■ SOURCE DATA ■
<<<<

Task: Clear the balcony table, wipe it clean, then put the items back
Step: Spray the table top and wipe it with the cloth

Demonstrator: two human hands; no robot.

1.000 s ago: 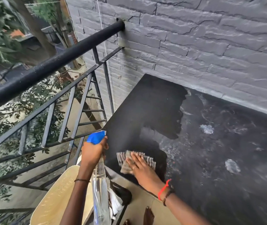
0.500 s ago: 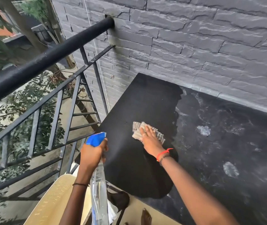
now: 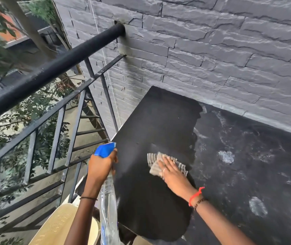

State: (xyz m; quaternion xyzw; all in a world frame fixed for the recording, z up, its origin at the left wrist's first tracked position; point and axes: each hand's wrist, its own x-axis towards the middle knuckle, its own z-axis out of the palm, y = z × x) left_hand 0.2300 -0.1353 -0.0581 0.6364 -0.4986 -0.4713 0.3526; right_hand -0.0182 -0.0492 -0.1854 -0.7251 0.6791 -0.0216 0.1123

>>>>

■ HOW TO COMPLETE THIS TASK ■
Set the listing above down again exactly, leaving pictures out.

■ OUTPUT BELOW ■
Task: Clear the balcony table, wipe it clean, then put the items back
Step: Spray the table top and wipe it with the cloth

Demonstrator: two human hands; no robot.

1.000 s ago: 
0.500 s ago: 
now: 

State: (xyz m; quaternion xyzw; all in a world frame fixed for the recording, z up, its origin at the left wrist's first tracked position; point and axes: each hand's wrist, its own x-axis towards the middle knuckle, its own z-axis out of the palm, y = z × x) left_hand 0.2300 -0.1353 -0.0581 0.6364 -0.4986 -0.4713 0.3526; right_hand -0.0182 -0.0492 -0.1854 -0.7251 0.6791 -0.0216 0.1123

There is no more to the exercise.